■ Exercise goal
The material below holds a span beginning at the line with "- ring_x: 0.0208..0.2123" and ending at the line with "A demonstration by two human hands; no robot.". Quote that span exactly, both ends included, and only that span.

-=-=-

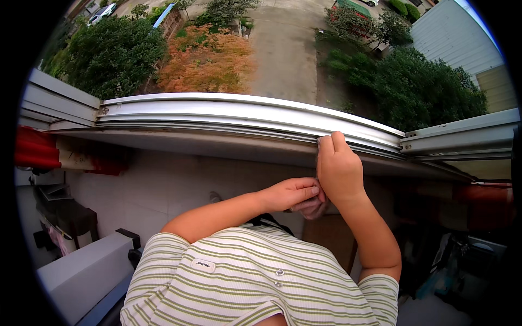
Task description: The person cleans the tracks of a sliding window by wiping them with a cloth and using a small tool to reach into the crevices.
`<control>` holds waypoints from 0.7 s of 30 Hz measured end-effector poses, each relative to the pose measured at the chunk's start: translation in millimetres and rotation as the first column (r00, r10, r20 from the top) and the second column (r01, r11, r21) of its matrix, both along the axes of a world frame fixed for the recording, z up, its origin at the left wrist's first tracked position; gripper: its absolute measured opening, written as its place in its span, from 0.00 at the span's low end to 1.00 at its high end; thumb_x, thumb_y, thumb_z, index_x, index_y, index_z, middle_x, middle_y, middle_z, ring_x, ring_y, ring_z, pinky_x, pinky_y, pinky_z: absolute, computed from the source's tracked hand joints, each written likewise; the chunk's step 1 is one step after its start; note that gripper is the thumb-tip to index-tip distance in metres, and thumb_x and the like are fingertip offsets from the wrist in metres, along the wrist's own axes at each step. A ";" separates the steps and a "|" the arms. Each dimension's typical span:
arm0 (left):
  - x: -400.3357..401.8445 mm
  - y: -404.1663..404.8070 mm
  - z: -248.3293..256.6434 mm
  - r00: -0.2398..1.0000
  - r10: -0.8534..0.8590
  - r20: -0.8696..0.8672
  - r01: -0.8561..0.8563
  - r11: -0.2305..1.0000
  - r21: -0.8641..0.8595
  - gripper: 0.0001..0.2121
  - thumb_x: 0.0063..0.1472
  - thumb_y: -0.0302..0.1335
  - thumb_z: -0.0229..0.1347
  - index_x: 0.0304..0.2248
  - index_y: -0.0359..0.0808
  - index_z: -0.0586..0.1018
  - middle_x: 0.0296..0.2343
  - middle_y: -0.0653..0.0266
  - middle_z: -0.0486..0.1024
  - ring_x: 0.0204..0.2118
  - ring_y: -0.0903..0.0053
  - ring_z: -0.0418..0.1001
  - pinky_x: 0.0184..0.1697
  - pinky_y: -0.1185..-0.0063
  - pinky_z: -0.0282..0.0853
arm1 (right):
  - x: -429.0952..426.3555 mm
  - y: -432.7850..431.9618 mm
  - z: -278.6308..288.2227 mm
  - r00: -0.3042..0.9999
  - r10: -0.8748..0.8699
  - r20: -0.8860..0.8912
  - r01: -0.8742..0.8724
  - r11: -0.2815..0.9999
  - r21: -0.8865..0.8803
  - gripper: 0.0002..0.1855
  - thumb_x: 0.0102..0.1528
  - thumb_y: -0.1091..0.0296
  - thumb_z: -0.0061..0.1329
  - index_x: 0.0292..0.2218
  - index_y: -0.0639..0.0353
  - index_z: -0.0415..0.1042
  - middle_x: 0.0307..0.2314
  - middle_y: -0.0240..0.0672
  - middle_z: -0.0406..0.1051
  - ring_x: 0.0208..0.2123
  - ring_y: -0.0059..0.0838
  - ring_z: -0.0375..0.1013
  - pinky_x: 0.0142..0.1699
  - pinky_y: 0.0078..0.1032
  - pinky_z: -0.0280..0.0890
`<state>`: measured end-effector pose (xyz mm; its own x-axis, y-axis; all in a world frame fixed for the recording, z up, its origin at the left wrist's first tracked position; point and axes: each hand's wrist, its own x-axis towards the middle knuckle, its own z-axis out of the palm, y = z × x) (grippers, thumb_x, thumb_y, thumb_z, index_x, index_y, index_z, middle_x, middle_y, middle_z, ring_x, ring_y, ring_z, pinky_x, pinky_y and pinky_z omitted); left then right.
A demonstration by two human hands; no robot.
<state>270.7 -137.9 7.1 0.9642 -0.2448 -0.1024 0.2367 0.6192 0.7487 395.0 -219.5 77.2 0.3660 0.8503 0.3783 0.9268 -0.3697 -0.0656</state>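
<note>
An open window with a white metal sliding track (244, 112) runs across the view. At the inner edge of this track, right of the middle, my right hand (340, 169) presses a greyish-pink cloth (312, 207) with its fingertips. The cloth hangs down from there along the palm. Lower and to the left, my left hand (295, 193) is closed on the bunched lower part of the same cloth, close to my right wrist. Dark grooves show along the track's inner side, with some dirt marks near its left end.
Sliding sash frames stand at the left (61, 98) and right (465, 132). Red curtains (36, 148) hang at both sides. A dark stool-like seat (67, 208) and a long white box-like object (87, 265) are at the lower left. Outside lie trees and a concrete path (283, 53).
</note>
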 end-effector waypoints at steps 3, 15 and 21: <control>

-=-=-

■ Output for this exercise
  - ring_x: 0.0208..0.2123
  - ring_y: -0.0059..0.0838
  - ring_z: -0.0375..0.1013
  - pinky_x: 0.0142..0.1699
  - pinky_y: 0.0078..0.1032
  - pinky_z: -0.0280..0.0890
`<state>`: measured end-effector pose (xyz mm; its own x-axis, y-axis; all in a world frame fixed for the recording, z up, its origin at the left wrist's first tracked position; point and axes: each hand's wrist, its own x-axis towards the middle knuckle, its own z-axis out of the palm, y = z × x) (grippers, thumb_x, thumb_y, thumb_z, index_x, index_y, index_z, middle_x, middle_y, middle_z, ring_x, ring_y, ring_z, pinky_x, pinky_y and pinky_z omitted); left then right.
A demonstration by two human hands; no robot.

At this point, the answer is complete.